As famílias com maior rendimento perderam mais poder de compra que as de menores rendimentos nos últimos anos em Portugal, segundo um relatório da Organização Internacional do Trabalho (OIT), divulgado esta sexta-feira em Genebra.

A OIT indica que a desigualdade de rendimento entre famílias de alto rendimento e famílias de baixo rendimento diminuiu em Portugal por causa da diminuição dos salários nas que tinham maior poder de compra.

A autora do relatório, a economista Rosalia Vazquez-Alvarez, explicou à Lusa que houve «uma diminuição dos salários e de todo o tipo de rendimentos em geral» mas que «o poder aquisitivo diminui muito mais para as famílias com maior rendimento que para as famílias com menor rendimento».

Esta diminuição deveu-se principalmente a cortes nos salários das famílias com maiores rendimentos e este fenómeno, chamado «efeito de nivelação» , deu lugar a uma redução das desigualdades entre as famílias.

«Portanto, houve uma convergência entre as famílias de tal forma, que a desigualdade diminui em geral», disse a economista da OIT.

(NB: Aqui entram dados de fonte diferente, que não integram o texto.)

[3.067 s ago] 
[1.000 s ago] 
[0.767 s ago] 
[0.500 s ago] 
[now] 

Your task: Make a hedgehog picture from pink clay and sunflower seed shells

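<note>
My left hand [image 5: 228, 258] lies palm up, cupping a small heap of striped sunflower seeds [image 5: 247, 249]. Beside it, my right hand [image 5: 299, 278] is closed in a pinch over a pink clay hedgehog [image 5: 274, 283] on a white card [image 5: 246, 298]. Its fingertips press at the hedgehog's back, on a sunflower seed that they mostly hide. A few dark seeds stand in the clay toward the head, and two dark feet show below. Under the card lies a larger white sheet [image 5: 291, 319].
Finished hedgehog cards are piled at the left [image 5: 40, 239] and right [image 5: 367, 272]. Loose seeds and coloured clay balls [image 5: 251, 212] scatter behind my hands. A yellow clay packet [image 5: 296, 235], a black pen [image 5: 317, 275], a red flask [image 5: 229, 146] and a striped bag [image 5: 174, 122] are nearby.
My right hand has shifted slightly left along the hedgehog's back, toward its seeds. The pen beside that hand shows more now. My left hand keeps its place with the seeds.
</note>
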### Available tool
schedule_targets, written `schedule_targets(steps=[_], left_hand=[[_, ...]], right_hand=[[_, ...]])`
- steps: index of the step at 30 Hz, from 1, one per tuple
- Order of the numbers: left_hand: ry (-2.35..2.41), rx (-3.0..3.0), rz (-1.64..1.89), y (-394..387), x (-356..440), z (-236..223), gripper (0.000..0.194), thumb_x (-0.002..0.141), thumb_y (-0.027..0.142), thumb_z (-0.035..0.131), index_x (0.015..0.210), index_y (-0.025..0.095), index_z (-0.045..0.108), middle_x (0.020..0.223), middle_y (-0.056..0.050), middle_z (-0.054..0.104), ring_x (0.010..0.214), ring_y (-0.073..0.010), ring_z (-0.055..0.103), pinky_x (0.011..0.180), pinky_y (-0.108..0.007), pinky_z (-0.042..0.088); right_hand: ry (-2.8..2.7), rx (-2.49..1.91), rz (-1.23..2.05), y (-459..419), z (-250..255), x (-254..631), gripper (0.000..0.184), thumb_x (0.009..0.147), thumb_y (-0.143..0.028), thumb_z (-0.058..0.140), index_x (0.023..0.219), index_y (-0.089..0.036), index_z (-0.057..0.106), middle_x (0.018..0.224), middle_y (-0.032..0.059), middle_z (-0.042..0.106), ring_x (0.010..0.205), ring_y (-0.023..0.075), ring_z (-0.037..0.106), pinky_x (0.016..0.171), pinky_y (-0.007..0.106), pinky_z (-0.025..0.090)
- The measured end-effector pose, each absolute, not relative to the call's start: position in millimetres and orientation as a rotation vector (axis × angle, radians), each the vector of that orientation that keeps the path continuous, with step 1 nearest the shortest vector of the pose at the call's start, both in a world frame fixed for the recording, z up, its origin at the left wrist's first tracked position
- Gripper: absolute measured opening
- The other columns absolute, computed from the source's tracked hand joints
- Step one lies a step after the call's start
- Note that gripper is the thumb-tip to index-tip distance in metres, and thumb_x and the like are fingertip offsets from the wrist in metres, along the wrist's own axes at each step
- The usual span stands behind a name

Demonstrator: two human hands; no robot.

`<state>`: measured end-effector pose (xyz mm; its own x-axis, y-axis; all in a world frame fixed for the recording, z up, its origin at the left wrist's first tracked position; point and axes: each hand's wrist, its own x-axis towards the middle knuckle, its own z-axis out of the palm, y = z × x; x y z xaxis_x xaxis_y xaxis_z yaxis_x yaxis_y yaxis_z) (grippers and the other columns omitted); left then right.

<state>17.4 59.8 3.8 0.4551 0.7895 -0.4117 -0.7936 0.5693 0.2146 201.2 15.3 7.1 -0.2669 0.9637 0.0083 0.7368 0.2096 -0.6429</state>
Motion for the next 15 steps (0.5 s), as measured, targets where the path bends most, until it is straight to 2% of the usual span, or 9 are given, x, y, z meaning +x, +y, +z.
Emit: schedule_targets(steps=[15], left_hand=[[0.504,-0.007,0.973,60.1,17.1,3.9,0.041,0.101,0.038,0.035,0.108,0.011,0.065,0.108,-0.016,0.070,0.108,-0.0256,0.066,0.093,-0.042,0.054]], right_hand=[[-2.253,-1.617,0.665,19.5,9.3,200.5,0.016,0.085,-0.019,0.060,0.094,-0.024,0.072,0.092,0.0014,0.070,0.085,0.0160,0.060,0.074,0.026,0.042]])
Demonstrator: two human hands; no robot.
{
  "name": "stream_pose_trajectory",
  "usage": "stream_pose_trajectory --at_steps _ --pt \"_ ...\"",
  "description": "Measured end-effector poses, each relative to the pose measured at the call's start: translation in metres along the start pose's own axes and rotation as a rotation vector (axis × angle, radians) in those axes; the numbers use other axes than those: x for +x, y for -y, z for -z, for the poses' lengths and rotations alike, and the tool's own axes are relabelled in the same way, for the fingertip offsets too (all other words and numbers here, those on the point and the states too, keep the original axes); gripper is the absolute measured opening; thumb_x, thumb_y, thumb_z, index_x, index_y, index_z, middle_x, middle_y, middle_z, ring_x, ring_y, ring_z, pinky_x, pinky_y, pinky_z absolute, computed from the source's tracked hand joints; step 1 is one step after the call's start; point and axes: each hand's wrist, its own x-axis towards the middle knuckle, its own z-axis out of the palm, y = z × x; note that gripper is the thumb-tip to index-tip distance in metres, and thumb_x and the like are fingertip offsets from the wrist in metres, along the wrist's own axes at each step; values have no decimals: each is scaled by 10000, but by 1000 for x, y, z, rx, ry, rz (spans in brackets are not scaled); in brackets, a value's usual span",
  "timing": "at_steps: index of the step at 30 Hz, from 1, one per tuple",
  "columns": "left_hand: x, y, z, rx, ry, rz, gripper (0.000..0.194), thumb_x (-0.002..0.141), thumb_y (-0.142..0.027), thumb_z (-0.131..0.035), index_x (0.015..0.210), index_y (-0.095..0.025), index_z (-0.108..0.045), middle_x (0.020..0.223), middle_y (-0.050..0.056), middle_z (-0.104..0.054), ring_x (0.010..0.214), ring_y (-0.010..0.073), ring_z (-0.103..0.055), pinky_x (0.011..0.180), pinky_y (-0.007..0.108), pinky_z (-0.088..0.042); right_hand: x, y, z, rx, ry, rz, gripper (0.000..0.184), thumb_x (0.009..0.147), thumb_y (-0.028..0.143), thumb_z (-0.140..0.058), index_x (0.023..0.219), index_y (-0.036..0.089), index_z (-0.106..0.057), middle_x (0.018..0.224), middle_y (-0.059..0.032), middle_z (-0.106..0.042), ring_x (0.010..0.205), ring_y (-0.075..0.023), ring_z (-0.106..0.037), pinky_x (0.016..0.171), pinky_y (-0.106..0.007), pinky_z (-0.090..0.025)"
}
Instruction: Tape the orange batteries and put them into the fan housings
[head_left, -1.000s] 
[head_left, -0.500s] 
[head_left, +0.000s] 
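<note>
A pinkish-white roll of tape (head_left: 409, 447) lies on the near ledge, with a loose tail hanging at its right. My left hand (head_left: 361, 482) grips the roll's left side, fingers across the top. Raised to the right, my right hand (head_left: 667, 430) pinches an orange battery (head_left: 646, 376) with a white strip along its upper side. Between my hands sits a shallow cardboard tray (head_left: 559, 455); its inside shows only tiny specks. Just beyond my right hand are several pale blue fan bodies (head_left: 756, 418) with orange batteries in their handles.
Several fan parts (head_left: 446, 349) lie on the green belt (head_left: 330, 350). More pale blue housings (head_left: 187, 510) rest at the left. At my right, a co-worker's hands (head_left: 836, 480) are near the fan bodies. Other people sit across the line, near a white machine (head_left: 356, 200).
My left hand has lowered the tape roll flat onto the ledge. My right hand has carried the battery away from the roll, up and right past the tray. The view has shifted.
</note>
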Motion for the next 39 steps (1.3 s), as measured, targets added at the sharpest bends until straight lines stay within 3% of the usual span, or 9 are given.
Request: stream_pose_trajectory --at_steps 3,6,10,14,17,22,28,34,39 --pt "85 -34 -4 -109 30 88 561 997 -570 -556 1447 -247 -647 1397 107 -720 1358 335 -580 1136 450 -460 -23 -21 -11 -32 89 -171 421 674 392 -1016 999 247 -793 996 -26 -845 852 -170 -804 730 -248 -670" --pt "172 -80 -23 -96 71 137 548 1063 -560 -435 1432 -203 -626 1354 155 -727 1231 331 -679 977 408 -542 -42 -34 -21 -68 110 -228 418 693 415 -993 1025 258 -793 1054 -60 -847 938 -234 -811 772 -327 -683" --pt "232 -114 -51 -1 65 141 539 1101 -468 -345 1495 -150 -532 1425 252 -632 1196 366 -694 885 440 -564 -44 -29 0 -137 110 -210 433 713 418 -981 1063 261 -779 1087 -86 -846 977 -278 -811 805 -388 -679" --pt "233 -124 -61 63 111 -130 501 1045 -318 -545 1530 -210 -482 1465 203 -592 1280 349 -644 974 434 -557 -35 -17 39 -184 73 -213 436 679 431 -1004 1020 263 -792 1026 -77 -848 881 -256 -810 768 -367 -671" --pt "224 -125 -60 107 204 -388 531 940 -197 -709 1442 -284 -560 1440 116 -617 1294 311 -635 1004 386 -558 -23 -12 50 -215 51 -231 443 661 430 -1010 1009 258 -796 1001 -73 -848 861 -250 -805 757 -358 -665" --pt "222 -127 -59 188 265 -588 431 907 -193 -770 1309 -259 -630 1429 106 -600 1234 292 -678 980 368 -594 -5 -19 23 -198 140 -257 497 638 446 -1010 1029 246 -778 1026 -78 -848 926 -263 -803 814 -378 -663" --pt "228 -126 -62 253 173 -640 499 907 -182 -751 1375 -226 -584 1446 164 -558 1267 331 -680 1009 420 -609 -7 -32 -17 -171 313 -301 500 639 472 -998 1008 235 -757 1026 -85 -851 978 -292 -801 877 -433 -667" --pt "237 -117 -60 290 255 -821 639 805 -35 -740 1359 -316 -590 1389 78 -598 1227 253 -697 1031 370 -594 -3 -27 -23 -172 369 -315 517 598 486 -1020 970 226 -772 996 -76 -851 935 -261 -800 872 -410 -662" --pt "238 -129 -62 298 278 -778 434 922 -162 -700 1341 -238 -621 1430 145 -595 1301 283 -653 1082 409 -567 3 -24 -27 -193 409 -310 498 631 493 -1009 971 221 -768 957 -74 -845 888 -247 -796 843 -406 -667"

Segundo a OIT, os salários formam a maior fonte de rendimento nos países desenvolvidos e a evolução dos salários bem com a diminuição das desigualdades dependem dos governos.

«A curto prazo, a evolução dos salários depende muito das políticas dos governos. A desigualdade vai diminuir se se aumentar o salário mínimo, mas esse aumento depende das políticas aplicadas pelos governos», adiantou.

De acordo com Rosalia Vazquez-Alvarez, esse aumento pode ser feito com base em politicas económicas que reflitam o custo de vida bem como o custo de produção,

O documento da OIT, denominado Relatório Global de Salários 2014/15, analisa as principais tendências dos salários nos países desenvolvidos, emergentes e países em desenvolvimento e aponta também as desigualdades no mercado de trabalho e no rendimento familiar.